REQUIREMENT
Return, word for word, only the lines of the data below that lie between the line with "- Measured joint" and the line with "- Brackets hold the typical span", those two lines included.

[Stored items]
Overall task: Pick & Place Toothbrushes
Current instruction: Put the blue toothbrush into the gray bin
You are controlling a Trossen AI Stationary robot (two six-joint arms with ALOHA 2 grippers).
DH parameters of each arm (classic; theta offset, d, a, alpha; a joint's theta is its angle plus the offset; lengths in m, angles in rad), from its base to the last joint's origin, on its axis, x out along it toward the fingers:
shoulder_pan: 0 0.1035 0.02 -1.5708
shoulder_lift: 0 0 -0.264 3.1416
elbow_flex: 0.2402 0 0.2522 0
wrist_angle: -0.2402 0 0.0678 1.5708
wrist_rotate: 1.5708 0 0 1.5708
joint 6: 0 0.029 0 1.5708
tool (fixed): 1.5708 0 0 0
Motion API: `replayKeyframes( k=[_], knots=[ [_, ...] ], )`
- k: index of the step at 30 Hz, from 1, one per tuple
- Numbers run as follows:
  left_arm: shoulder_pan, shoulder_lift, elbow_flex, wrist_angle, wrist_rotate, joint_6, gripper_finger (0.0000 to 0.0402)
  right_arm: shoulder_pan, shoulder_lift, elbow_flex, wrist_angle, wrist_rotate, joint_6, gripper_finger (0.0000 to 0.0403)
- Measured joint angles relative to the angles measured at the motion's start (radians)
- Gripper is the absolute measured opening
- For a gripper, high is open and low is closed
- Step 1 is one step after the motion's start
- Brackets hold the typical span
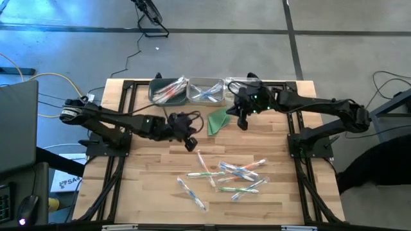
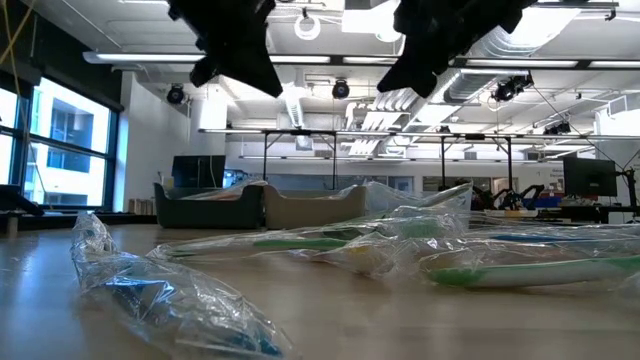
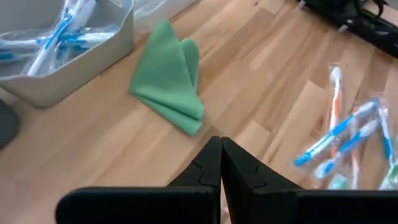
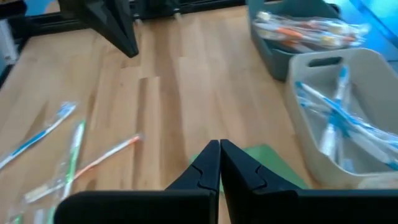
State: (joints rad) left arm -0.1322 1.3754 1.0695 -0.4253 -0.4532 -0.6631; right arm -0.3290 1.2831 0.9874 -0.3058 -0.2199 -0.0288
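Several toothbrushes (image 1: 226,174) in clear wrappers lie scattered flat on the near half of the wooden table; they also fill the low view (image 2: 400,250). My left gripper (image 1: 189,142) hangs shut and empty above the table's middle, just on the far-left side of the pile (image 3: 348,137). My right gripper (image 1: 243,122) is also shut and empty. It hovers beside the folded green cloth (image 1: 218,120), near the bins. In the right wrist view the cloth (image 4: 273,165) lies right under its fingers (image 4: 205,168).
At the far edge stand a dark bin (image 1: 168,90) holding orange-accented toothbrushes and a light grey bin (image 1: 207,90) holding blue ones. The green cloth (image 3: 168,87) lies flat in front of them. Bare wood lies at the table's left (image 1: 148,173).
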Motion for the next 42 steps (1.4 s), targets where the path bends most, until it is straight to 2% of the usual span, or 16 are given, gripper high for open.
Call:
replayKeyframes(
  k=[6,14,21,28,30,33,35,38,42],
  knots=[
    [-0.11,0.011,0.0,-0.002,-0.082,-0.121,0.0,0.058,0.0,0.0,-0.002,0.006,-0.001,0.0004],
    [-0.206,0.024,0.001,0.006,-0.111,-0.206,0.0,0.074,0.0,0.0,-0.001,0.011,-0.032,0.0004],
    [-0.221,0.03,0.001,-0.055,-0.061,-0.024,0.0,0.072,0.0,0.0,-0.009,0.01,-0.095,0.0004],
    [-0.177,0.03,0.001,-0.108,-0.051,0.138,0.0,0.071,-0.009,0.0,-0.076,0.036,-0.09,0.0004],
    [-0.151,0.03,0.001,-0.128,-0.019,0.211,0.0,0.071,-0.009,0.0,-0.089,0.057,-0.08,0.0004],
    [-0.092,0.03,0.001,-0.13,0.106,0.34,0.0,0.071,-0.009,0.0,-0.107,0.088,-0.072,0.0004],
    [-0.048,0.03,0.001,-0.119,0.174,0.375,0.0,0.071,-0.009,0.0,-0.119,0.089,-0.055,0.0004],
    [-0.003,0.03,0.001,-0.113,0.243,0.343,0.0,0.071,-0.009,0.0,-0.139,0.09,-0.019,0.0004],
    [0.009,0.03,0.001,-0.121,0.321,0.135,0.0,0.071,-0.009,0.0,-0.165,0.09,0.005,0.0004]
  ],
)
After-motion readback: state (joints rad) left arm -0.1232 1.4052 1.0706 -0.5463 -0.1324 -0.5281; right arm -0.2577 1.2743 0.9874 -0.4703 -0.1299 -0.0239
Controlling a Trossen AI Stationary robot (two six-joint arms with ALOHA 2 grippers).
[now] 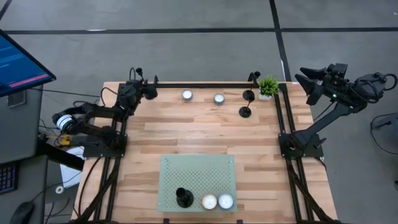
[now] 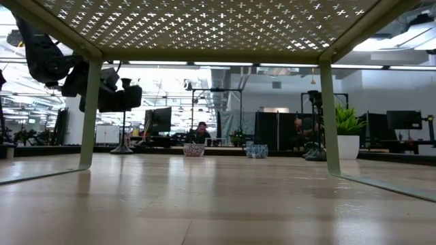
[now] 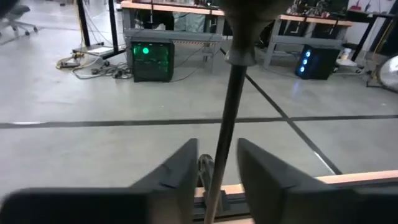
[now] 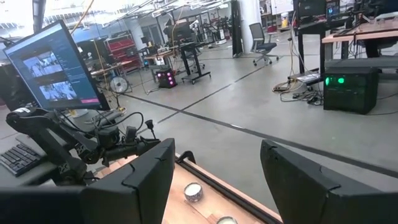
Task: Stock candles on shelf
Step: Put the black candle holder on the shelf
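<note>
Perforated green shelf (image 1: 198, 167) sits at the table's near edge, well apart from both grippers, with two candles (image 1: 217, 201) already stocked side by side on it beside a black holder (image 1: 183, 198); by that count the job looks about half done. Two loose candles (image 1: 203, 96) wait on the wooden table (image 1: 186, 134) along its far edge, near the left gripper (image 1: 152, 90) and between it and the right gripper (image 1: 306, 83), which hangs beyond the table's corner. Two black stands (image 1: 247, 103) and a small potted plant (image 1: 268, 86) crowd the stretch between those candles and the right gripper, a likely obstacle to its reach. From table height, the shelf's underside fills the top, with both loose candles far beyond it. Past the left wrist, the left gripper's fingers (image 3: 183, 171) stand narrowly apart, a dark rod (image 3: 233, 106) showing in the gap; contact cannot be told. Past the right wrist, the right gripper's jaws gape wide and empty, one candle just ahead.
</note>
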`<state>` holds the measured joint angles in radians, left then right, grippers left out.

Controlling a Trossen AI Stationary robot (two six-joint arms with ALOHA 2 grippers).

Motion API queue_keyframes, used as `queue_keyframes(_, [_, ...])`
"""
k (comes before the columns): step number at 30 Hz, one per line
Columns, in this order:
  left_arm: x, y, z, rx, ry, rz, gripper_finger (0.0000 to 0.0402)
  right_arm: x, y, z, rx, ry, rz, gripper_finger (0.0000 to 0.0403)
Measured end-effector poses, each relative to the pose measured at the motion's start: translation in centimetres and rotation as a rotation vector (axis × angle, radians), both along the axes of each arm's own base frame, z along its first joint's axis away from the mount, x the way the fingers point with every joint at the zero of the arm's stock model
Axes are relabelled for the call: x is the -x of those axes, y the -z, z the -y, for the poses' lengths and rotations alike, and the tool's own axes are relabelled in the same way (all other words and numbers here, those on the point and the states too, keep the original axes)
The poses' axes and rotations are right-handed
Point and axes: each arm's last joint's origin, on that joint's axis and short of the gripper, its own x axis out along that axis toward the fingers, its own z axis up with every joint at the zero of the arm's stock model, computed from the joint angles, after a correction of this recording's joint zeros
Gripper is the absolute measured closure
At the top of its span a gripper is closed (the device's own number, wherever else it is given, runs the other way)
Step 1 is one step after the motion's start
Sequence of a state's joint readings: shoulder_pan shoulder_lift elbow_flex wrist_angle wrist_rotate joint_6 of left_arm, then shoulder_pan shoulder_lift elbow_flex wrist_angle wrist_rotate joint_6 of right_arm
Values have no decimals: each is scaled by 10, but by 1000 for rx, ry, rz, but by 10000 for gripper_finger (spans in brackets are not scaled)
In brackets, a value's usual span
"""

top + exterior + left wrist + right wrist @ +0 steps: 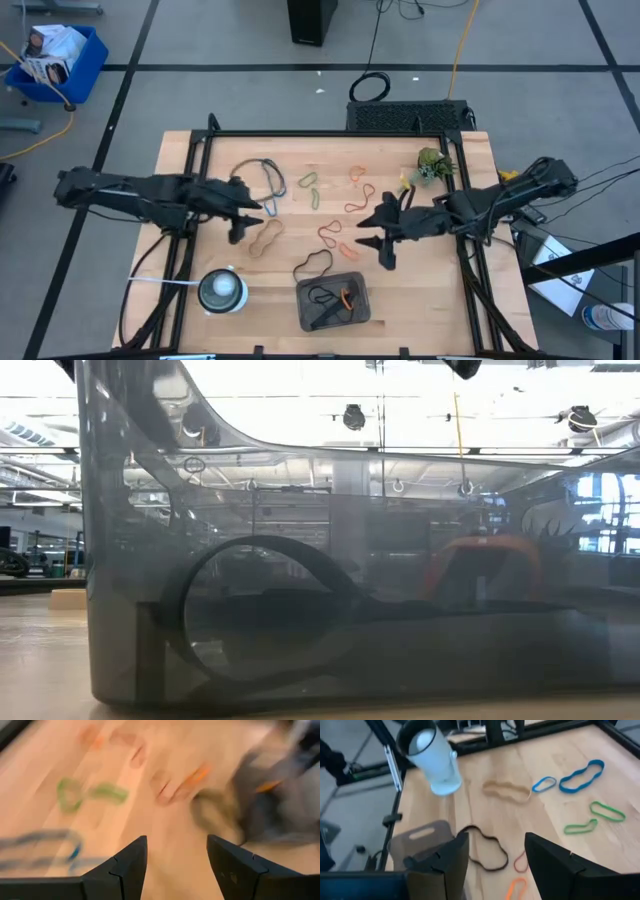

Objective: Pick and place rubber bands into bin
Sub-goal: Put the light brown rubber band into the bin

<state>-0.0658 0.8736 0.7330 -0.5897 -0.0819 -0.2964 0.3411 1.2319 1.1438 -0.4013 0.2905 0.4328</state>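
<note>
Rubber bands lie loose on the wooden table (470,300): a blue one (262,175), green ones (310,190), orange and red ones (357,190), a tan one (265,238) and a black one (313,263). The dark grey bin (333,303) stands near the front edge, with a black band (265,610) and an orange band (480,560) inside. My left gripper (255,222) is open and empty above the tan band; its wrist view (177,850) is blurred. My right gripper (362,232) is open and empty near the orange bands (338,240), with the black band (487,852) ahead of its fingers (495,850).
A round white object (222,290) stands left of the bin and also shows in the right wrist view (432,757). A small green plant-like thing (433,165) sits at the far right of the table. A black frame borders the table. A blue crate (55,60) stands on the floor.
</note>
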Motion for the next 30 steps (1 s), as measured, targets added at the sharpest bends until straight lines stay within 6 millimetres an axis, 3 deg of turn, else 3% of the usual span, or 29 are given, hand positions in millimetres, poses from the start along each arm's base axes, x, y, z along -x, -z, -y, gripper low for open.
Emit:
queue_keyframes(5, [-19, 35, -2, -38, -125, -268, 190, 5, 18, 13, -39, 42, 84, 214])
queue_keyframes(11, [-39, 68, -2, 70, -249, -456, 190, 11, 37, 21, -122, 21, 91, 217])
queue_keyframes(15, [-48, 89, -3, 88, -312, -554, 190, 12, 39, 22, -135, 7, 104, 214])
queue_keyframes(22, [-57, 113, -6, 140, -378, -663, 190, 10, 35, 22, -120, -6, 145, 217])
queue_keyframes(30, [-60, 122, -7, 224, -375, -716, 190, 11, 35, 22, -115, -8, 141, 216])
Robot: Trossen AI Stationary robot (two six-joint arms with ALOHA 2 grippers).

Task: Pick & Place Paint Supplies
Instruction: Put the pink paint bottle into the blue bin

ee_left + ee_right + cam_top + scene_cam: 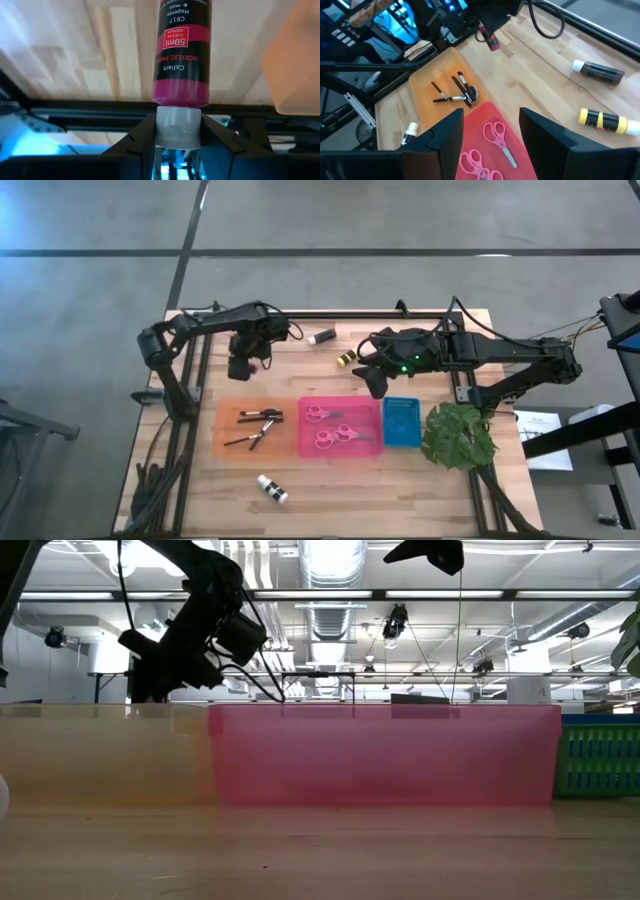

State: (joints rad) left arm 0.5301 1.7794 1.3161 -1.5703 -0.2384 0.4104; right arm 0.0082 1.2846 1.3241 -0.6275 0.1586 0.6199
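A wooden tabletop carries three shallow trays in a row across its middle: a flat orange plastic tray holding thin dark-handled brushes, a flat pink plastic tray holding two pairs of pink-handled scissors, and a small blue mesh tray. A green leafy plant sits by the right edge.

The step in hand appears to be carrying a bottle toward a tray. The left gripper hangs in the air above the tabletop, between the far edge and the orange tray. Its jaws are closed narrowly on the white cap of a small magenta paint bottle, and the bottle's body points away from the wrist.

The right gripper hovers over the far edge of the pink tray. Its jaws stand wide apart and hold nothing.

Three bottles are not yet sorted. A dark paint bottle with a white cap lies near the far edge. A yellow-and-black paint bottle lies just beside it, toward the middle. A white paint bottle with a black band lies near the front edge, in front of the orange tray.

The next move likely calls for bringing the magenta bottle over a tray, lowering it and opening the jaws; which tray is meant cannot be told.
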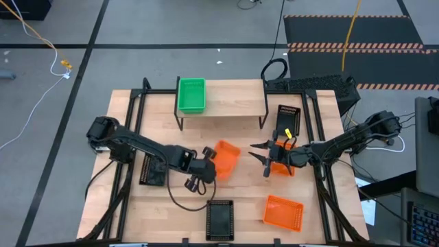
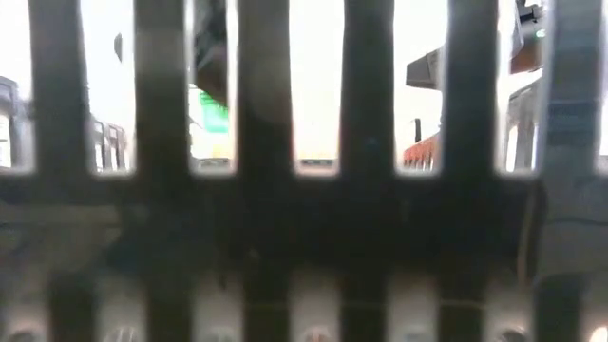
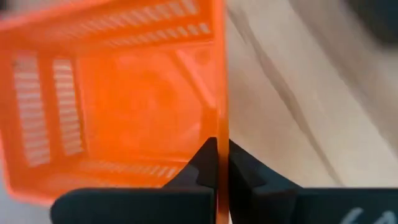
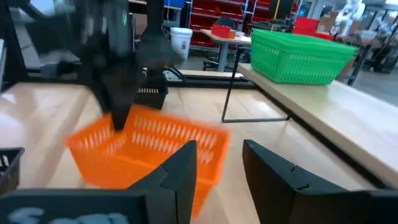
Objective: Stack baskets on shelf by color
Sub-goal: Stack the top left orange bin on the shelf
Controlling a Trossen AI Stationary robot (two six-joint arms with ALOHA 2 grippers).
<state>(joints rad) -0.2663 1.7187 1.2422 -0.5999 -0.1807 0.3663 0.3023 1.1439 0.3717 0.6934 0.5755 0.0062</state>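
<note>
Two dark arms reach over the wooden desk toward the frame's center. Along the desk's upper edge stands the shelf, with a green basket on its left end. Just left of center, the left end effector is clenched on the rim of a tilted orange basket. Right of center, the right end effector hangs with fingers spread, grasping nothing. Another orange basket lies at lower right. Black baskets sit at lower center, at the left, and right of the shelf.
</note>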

PROBLEM SOLUTION
- Measured joint angles relative to the angles measured at the motion's start (radians)
- Gripper is the absolute measured opening
- For a gripper, high is open and low is closed
- Step 1 is one step after the motion's start
- Brackets hold the typical span

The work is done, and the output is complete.